Laplace Transform of $\frac{e^{\frac{-a^2}{4t}}}{\sqrt{\pi t}}$.

Question

I would like the Laplace Transform of $$\frac{e^{\frac{-a^2}{4t}}}{\sqrt{\pi t}}.$$

Using the definition of a Laplace transform I need to evaluate the integral $$\frac{2}{\sqrt{\pi}}\int_{0}^{\infty}\exp\left(\frac{-a^2}{4u^2}-su^2\right)du$$

This is where I'm stuck.
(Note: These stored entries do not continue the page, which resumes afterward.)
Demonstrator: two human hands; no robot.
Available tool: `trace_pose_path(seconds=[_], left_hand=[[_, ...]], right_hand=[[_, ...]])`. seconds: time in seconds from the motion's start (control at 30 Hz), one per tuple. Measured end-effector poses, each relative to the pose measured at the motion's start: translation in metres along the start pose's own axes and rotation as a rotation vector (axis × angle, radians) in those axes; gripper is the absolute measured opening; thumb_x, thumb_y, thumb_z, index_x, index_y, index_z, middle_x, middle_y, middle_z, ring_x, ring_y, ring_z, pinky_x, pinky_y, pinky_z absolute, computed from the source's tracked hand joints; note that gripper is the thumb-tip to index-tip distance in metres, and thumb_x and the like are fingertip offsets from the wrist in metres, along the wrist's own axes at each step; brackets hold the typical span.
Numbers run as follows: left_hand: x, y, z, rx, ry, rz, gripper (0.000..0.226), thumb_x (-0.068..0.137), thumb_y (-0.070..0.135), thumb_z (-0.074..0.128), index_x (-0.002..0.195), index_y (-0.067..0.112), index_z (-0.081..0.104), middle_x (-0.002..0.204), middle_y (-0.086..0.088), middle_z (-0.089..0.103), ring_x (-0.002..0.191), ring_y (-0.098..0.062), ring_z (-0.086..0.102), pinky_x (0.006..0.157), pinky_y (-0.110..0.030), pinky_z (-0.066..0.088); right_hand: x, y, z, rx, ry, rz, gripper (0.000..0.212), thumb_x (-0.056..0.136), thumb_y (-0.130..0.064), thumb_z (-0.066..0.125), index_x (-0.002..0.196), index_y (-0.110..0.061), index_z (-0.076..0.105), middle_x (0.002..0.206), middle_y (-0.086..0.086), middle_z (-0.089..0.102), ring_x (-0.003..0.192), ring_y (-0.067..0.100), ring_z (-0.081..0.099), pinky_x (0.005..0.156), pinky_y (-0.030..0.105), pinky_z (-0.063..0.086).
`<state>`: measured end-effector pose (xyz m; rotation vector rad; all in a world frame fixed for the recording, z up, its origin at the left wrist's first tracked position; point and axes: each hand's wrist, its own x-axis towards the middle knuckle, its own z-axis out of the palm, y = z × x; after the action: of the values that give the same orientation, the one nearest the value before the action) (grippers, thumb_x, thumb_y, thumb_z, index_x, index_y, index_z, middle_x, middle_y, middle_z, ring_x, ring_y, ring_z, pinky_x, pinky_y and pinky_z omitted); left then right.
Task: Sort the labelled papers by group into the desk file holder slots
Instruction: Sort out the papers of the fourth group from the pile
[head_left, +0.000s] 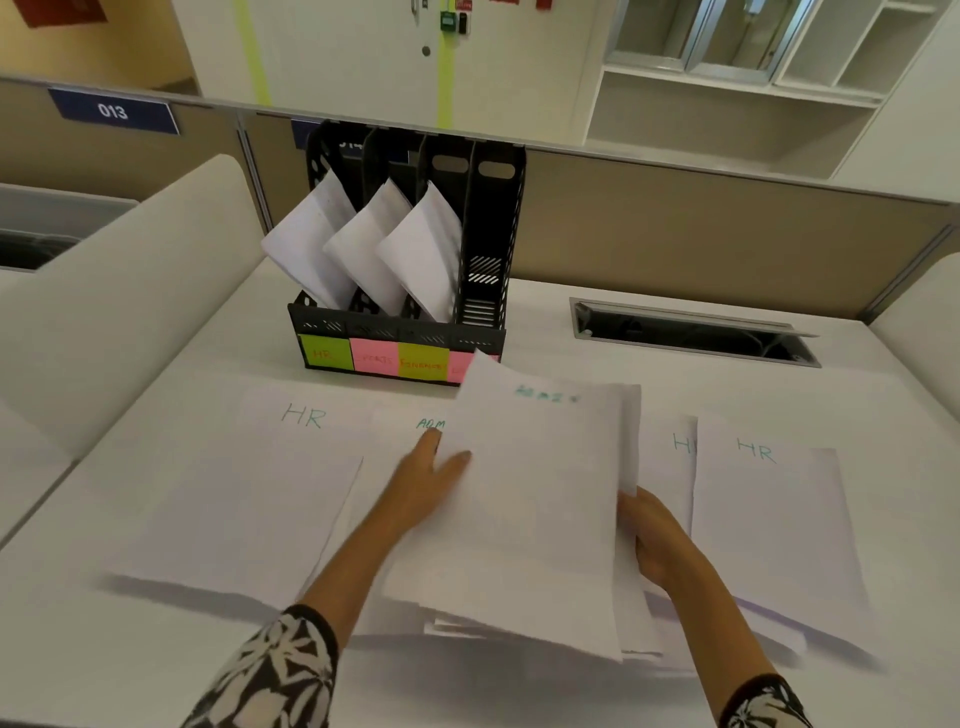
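Observation:
A black desk file holder (488, 218) stands at the back of the desk, with coloured sticky labels (374, 358) along its front. Its three left slots hold white papers (363, 244); the rightmost slot looks empty. My right hand (649, 535) grips the right edge of a small stack of papers headed ADMIN (540, 499), lifted and tilted above the desk. Fingers straight, my left hand (426, 483) rests flat on another ADMIN sheet (415, 441), its fingertips partly under the lifted stack. HR sheets lie flat at the left (249, 493) and right (769, 519).
A cable slot (691, 332) is cut into the desk right of the holder. Beige partition walls run behind, and white curved dividers (130, 291) flank both sides of the desk. A third HR sheet (670, 457) peeks out beside the stack.

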<state>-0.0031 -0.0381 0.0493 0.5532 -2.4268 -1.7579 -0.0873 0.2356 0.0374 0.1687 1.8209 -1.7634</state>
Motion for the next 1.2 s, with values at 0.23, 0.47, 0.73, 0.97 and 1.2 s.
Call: trace_pose_path(seconds=[0.23, 0.47, 0.73, 0.97, 1.2], left_hand=[[-0.009, -0.004, 0.041, -0.068, 0.108, 0.018, 0.058, 0.086, 0.015, 0.066, 0.126, 0.023, 0.025, 0.101, 0.003, 0.058, 0.083, -0.014, 0.061, 0.063, -0.008, 0.045], [0.000, -0.027, 0.016, 0.368, 0.411, -0.210, 0.042, 0.089, 0.035, 0.059, 0.126, 0.017, 0.048, 0.130, -0.012, 0.048, 0.116, -0.031, 0.044, 0.087, -0.038, 0.044], [-0.002, -0.041, -0.013, 0.532, 0.402, -0.525, 0.062, 0.085, 0.037, 0.062, 0.131, 0.008, 0.034, 0.127, -0.015, 0.053, 0.117, -0.034, 0.048, 0.096, -0.043, 0.034], [-0.002, -0.047, -0.040, 0.433, 0.416, -0.217, 0.029, 0.096, 0.025, 0.049, 0.099, -0.001, 0.061, 0.102, -0.020, 0.065, 0.098, -0.038, 0.060, 0.078, -0.039, 0.045], [0.003, -0.047, -0.123, 0.294, 0.600, -0.245, 0.032, 0.096, 0.027, 0.050, 0.103, -0.003, 0.060, 0.117, -0.029, 0.060, 0.110, -0.041, 0.055, 0.088, -0.041, 0.042]], right_hand=[[0.006, -0.006, -0.006, 0.097, -0.163, 0.009, 0.051, 0.080, -0.057, 0.062, 0.119, -0.024, 0.063, 0.114, 0.006, 0.070, 0.105, 0.028, 0.067, 0.078, 0.040, 0.058], [0.020, 0.017, 0.006, -0.124, -0.059, -0.072, 0.038, 0.081, -0.015, 0.072, 0.116, -0.013, 0.059, 0.100, 0.004, 0.074, 0.086, 0.023, 0.073, 0.066, 0.034, 0.059], [0.030, 0.028, 0.007, -0.143, -0.005, -0.052, 0.021, 0.085, -0.020, 0.065, 0.106, -0.019, 0.063, 0.095, 0.002, 0.075, 0.081, 0.023, 0.073, 0.062, 0.034, 0.059], [0.031, 0.029, 0.006, -0.146, -0.015, -0.053, 0.021, 0.088, -0.022, 0.063, 0.109, -0.023, 0.060, 0.101, 0.002, 0.073, 0.087, 0.024, 0.072, 0.070, 0.039, 0.060], [0.029, 0.029, 0.006, -0.165, -0.018, -0.075, 0.028, 0.090, -0.023, 0.061, 0.117, -0.019, 0.057, 0.109, 0.006, 0.070, 0.095, 0.028, 0.068, 0.085, 0.048, 0.056]])
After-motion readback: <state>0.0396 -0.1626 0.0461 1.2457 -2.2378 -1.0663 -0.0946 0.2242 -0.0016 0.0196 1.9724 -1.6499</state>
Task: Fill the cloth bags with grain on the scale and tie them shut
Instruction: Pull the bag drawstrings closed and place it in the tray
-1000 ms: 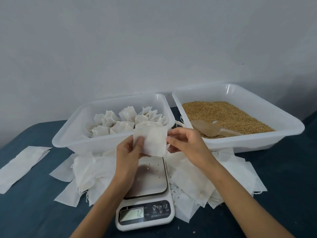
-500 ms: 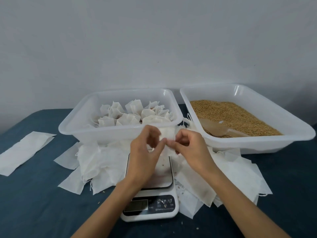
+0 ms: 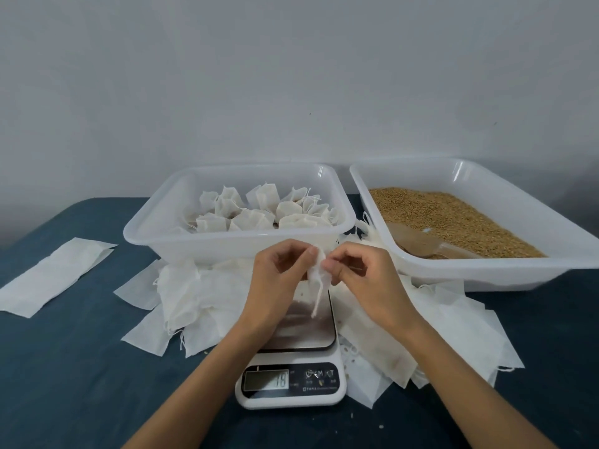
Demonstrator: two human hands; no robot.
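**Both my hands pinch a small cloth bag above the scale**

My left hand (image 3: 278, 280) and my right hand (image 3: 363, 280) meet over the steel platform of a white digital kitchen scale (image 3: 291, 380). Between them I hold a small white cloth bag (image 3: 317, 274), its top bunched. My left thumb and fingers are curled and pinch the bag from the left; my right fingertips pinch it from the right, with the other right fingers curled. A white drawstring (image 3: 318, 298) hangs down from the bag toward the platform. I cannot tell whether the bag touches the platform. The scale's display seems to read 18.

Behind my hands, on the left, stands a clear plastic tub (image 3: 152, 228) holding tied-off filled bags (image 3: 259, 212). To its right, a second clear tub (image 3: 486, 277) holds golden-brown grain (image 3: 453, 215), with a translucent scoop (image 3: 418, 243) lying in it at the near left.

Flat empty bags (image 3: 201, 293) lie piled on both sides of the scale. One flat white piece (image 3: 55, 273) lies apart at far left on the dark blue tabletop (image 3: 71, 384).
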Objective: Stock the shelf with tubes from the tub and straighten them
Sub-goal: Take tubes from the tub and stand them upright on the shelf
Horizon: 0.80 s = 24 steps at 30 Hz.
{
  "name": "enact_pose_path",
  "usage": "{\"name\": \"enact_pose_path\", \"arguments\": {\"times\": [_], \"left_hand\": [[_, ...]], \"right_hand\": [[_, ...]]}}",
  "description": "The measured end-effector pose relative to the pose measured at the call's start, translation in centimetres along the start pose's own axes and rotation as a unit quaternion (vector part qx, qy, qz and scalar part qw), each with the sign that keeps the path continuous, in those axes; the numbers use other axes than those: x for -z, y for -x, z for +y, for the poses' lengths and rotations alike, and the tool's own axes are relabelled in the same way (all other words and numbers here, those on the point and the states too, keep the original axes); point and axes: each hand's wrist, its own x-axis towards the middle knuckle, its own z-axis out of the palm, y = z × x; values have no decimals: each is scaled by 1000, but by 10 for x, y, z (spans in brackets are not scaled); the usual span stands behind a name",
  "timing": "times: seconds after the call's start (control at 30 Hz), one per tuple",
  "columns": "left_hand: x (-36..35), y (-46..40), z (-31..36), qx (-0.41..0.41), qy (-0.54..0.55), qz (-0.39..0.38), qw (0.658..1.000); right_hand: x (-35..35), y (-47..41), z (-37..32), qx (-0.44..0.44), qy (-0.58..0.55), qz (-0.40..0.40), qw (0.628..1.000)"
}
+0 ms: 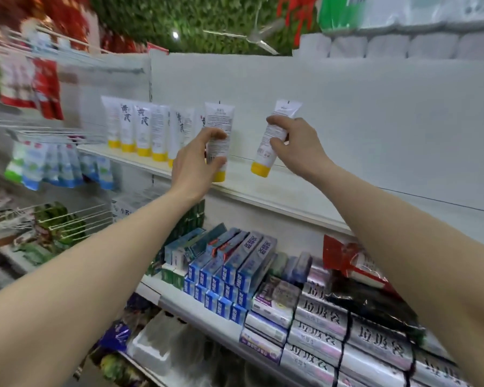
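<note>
While each hand holds a tube, stocking is partly done.
Left hand (199,160) stands one white yellow-capped tube (220,129) beside the row (140,127); right hand (294,141) tilts another (274,135) over the white shelf's (291,196) bare right part.

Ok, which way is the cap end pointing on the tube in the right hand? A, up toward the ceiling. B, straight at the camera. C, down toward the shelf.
C: the right hand grips a tube whose yellow cap is lowest, tilted just above the shelf.

Two held white tubes (219,129), about six more tubes in a shelf row (140,127), two hands (196,160)
</note>
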Motion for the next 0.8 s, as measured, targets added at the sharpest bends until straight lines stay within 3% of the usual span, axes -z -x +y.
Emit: {"name": "enact_pose_path", "arguments": {"times": [0.33, 0.8], "left_hand": [[-40, -27, -41, -1, -87, 4, 996], [-56, -45, -58, -29, -154, -4, 988]], "right_hand": [[-69, -55, 26, 27, 46, -88, 995], [-122, -102, 29, 61, 41, -89, 993]]}}
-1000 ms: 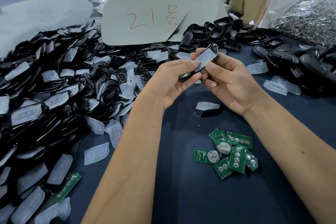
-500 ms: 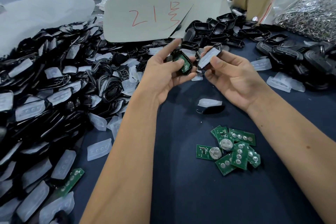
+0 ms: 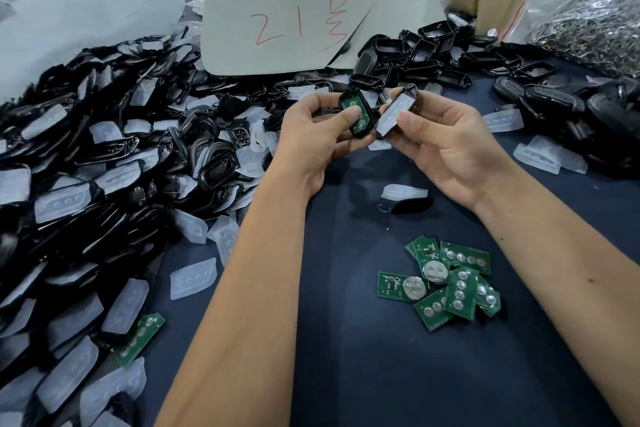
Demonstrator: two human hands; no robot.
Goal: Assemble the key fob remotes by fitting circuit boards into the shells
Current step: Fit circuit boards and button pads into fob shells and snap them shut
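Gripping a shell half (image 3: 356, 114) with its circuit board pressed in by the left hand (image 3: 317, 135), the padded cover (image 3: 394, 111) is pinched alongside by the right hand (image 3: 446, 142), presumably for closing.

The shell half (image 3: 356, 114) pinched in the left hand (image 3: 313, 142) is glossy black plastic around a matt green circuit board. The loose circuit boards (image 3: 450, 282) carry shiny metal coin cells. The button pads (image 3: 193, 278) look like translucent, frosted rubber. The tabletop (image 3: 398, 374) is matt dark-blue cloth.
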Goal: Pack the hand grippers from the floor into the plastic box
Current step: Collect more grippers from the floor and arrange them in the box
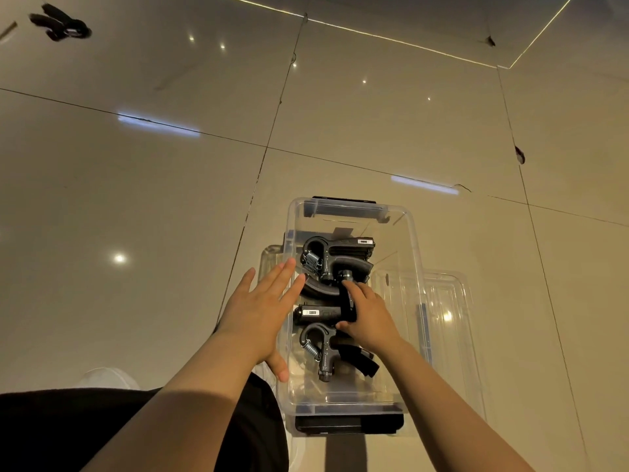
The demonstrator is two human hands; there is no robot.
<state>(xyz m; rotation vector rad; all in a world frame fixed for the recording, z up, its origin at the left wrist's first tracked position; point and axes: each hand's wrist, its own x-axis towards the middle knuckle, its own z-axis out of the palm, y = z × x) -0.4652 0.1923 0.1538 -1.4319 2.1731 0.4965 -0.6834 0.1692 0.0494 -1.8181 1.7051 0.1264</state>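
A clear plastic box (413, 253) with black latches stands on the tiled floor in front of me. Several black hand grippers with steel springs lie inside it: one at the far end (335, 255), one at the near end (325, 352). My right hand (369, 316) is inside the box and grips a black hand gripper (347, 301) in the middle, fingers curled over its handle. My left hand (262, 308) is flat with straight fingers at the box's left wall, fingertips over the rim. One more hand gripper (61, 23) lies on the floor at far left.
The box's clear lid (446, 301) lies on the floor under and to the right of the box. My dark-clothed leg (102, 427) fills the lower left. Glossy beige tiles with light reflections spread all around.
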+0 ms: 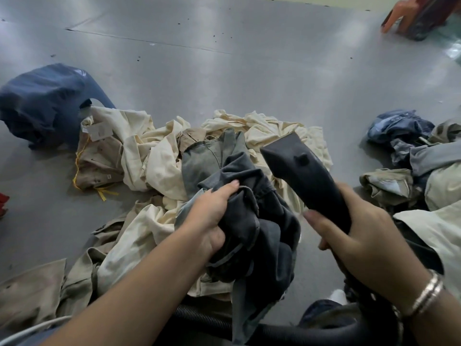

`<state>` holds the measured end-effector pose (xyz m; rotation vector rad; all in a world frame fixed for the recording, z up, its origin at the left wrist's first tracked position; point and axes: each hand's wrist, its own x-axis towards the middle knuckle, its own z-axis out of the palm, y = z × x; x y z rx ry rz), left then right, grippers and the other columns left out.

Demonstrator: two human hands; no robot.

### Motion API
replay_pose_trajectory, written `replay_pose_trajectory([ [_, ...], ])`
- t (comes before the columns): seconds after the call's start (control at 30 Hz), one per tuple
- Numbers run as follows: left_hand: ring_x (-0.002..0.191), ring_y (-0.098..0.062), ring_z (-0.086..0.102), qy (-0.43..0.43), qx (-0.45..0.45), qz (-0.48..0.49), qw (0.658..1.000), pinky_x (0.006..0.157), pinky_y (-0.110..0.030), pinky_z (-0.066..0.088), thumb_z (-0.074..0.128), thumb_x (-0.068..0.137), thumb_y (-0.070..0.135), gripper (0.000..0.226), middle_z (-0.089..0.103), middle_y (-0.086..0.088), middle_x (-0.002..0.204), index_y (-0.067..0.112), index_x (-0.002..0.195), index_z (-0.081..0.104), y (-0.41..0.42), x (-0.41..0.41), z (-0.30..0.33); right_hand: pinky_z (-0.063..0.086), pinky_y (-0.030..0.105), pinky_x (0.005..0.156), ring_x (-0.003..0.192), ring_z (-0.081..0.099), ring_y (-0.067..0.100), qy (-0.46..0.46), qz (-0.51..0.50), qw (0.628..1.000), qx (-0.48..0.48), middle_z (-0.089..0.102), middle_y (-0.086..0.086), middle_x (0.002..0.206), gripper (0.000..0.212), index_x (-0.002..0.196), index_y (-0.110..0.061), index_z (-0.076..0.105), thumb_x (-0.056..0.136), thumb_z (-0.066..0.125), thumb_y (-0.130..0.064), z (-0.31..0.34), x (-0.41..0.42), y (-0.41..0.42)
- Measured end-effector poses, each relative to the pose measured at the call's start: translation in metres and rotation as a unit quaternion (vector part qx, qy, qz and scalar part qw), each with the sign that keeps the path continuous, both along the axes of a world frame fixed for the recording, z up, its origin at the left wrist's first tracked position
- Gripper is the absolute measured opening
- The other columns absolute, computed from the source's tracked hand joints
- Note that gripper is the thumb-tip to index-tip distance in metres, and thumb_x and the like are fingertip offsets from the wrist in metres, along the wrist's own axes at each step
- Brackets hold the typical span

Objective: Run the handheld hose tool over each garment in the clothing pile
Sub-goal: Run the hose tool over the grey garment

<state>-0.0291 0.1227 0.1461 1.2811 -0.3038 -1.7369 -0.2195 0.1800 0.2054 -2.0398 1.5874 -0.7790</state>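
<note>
Clothing pile (159, 156) lies mid-floor, a second heap (411, 156) to its right, chair (414, 16) far behind

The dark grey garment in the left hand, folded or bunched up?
Bunched up: the dark grey garment hangs crumpled from the left hand.

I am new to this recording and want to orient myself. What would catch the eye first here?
In the lower centre, the left hand grips a bunched dark grey garment, while the right hand holds a black plastic hose nozzle pointing up over it. Behind them a heap of crumpled cream cloth garments spreads on the grey floor, with a dark blue garment at far left.
</note>
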Motion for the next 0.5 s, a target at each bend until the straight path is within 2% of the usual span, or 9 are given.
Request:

I've been given that $$\int_{0}^{\infty}\exp\left(\frac{-c^2}{x^2}-c^2x^2\right)dx = \frac{\sqrt{\pi}}{2|c|}e^{-2c^2}$$but I don't know what value of c to choose. Any help?

Answer 1

Assume $s>0$ and $a\ne0.$ In order to have $$\frac{-a^2}{4u^2}=\frac{-c^2}{x^2}\quad\text{and}\quad su^2=c^2x^2,$$ choose $$c=\sqrt{\frac{|a|\sqrt s}2}\quad\text{and}\quad x=u\frac{\sqrt s}c.$$ Using the identity you have been given, i.e. $$\int_{0}^{\infty}\exp\left(\frac{-c^2}{x^2}-c^2x^2\right)dx = \frac{\sqrt{\pi}}{2|c|}e^{-2c^2},$$ you get: $$\frac{2}{\sqrt{\pi}}\int_{0}^{\infty}\exp\left(\frac{-a^2}{4u^2}-su^2\right)du=\frac1{\sqrt s}e^{-|a|\sqrt s}.$$ By uniqueness of the analytic continuation, $\mathcal{L}_t\left[\frac{\exp \left(-\frac{a^2}{4 t}\right)}{\sqrt{\pi t}}\right](s)=\frac1{\sqrt s}e^{-|a|\sqrt s}$ holds not only for every real number $s>0$ but for every complex number $s$ such that $\Re(s)>0.$

Answer 2

First let $t=su^2$ which gives that

$$ I = \int_0^{\infty} \exp\left( -\frac{a^2}{4u^2}-su^2\right) du = \frac{1}{2\sqrt{s}} \int_0^{\infty} \exp\left(\frac{sa^2}{4t}-t \right) \frac{dt}{t^{1/2}} $$

This is a form of a Bessel function which gives

$$ \int_0^{\infty} \exp\left(-\frac{sa^2}{4t}-t \right) \frac{dt}{t^{1/2}} = \sqrt{2a\sqrt{s}}K_{1/2}(a\sqrt{s}) $$

such that we have

$$ I = \frac{\sqrt{a\sqrt{s}}}{\sqrt{2s}}K_{1/2}(a\sqrt{s}) $$

Since

$$K_{1/2}(a\sqrt{s}) = \frac{\sqrt{\frac{\pi}{2}}e^{-a\sqrt{s}}}{\sqrt{a\sqrt{s}}} $$

we may simplify to obtain

$$ I = \sqrt{\frac{\pi}{2}} \frac{e^{-a\sqrt{s}}}{\sqrt{2s}} $$

which in the end gives that the Laplace transform is

$$ \frac{2}{\sqrt{\pi}} \int_0^{\infty} \exp\left( -\frac{a^2}{4u^2}-su^2\right) du = \frac{e^{-a\sqrt{s}}}{\sqrt{s}} $$

as mentioned in the hint. I've assumed $a>0$ which is possible to extend to negative values as well, which then gives the absolute value.